**What you will do**
Reproduce every line of the material below, but drop the pictures.

====

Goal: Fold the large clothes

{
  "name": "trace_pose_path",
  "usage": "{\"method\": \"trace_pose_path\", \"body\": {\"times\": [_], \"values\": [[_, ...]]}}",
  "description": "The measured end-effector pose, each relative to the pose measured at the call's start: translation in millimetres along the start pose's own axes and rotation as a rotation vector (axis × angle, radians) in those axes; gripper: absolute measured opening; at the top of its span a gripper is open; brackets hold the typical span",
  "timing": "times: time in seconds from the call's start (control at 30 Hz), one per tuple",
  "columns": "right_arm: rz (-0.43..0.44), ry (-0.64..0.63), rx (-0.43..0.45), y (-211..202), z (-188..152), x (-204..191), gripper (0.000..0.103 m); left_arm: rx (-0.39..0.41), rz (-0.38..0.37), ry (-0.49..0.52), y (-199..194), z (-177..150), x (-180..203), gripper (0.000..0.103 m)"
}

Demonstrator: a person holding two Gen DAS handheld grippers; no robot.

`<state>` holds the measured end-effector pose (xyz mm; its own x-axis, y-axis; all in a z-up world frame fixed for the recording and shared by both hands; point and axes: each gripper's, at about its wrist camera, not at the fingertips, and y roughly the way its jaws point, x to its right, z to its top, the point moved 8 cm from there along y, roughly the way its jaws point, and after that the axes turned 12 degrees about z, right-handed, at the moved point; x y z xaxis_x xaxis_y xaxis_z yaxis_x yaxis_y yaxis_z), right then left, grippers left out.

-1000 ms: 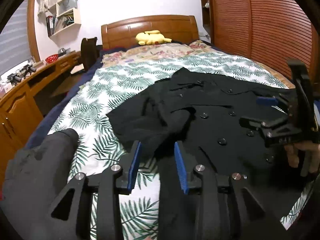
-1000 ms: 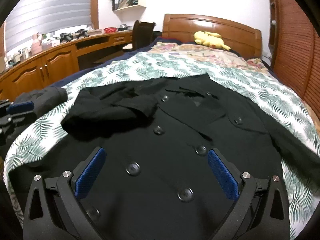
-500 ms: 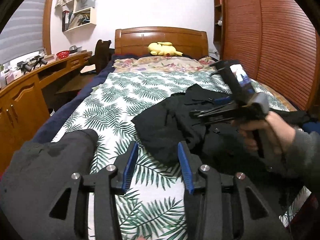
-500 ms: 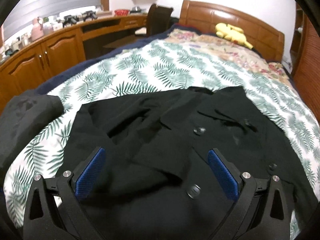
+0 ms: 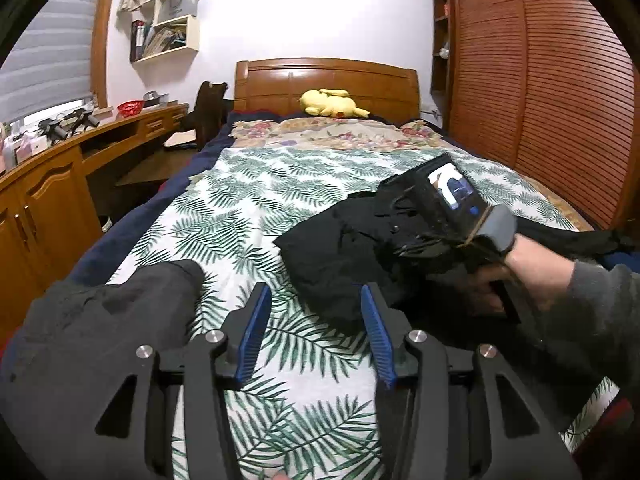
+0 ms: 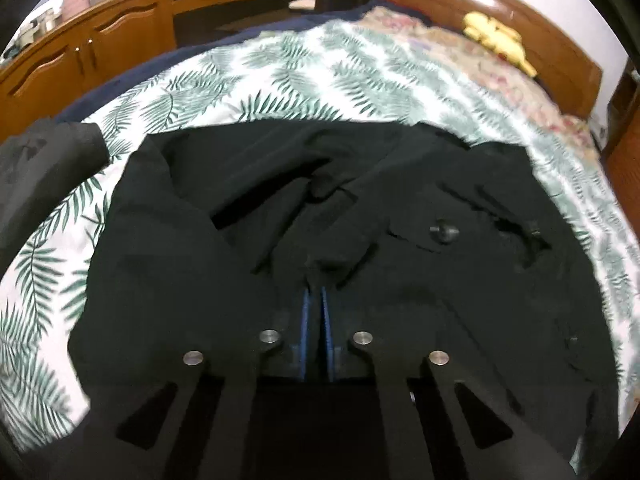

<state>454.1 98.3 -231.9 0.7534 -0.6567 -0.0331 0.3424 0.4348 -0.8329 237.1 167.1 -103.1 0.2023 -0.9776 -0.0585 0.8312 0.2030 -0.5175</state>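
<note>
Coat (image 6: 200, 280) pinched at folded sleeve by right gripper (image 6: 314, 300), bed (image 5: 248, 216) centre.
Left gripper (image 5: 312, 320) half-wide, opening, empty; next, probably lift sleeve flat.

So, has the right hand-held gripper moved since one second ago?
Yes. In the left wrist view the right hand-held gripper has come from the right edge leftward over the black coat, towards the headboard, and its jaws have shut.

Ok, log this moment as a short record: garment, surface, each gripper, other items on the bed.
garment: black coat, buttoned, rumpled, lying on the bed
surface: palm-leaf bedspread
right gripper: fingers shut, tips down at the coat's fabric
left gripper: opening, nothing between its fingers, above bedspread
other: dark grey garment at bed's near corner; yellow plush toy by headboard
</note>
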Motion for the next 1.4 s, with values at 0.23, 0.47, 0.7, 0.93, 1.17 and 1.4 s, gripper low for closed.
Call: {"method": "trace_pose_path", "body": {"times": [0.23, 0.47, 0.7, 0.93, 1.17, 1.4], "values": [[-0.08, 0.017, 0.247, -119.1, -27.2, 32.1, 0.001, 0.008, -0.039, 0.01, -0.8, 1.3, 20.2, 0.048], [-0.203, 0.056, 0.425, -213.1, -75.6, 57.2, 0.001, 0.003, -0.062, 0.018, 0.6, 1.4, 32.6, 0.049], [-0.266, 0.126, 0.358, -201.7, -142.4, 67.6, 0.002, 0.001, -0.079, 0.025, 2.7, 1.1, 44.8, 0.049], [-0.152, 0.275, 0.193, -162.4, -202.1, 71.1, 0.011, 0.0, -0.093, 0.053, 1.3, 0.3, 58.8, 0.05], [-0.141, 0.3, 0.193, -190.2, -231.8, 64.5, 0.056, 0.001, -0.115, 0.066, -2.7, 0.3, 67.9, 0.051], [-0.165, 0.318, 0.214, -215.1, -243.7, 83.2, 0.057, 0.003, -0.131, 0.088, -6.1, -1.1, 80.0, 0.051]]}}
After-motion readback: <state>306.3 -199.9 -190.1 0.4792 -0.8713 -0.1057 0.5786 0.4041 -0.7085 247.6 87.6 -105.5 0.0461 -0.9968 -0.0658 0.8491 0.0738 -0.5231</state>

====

**Response for this exercise**
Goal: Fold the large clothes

{
  "name": "trace_pose_path",
  "usage": "{\"method\": \"trace_pose_path\", \"body\": {\"times\": [_], \"values\": [[_, ...]]}}",
  "description": "The measured end-effector pose, each relative to the pose measured at the call's start: translation in millimetres along the start pose's own axes and rotation as a rotation vector (axis × angle, radians) in those axes; gripper: absolute measured opening; at the top of its span a gripper is open; brackets hold the typical span",
  "timing": "times: time in seconds from the call's start (control at 30 Hz), one per tuple",
  "columns": "right_arm: rz (-0.43..0.44), ry (-0.64..0.63), rx (-0.43..0.45), y (-211..202), z (-188..152), x (-204..191), gripper (0.000..0.103 m); left_arm: rx (-0.39..0.41), rz (-0.38..0.37), ry (-0.49..0.52), y (-199..194), z (-177..150), x (-180..203), gripper (0.000..0.103 m)"
}

Demonstrator: a person holding two Gen DAS handheld grippers; no robot.

`<state>` holds the measured end-effector pose (xyz mm; its own x-axis, y-axis; all in a z-up world frame fixed for the recording and shared by both hands; point and axes: each gripper's, at about its wrist camera, not at the fingertips, and y roughly the way its jaws point, x to its right, z to its top, the point moved 8 cm from there along y, roughly the way its jaws point, and after that the axes turned 12 degrees about z, right-handed, at the moved point; x y z xaxis_x xaxis_y xaxis_z yaxis_x yaxis_y yaxis_z), right then left, grippers left out.

-1000 ms: 
-1000 ms: 
-500 ms: 
-500 ms: 
+0 ms: 
+0 ms: 

<state>454.1 98.3 -231.9 0.7534 -0.6567 -0.0331 0.3424 0.4348 -0.8329 237.1 167.1 -103.1 0.2023 -0.9776 -0.0585 0.8312 0.2030 -0.5175</state>
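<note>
Coat (image 6: 200, 280) pinched at folded sleeve by right gripper (image 6: 314, 300), bed (image 5: 248, 216) centre.
Left gripper (image 5: 312, 320) half-wide, opening, empty; next, probably lift sleeve flat.

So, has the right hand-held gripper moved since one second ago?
Yes. In the left wrist view the right hand-held gripper has come from the right edge leftward over the black coat, towards the headboard, and its jaws have shut.

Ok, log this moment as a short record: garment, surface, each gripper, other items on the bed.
garment: black coat, buttoned, rumpled, lying on the bed
surface: palm-leaf bedspread
right gripper: fingers shut, tips down at the coat's fabric
left gripper: opening, nothing between its fingers, above bedspread
other: dark grey garment at bed's near corner; yellow plush toy by headboard
</note>
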Motion for the next 1.4 s, with values at 0.23, 0.47, 0.7, 0.93, 1.17 and 1.4 s, gripper low for closed.
Call: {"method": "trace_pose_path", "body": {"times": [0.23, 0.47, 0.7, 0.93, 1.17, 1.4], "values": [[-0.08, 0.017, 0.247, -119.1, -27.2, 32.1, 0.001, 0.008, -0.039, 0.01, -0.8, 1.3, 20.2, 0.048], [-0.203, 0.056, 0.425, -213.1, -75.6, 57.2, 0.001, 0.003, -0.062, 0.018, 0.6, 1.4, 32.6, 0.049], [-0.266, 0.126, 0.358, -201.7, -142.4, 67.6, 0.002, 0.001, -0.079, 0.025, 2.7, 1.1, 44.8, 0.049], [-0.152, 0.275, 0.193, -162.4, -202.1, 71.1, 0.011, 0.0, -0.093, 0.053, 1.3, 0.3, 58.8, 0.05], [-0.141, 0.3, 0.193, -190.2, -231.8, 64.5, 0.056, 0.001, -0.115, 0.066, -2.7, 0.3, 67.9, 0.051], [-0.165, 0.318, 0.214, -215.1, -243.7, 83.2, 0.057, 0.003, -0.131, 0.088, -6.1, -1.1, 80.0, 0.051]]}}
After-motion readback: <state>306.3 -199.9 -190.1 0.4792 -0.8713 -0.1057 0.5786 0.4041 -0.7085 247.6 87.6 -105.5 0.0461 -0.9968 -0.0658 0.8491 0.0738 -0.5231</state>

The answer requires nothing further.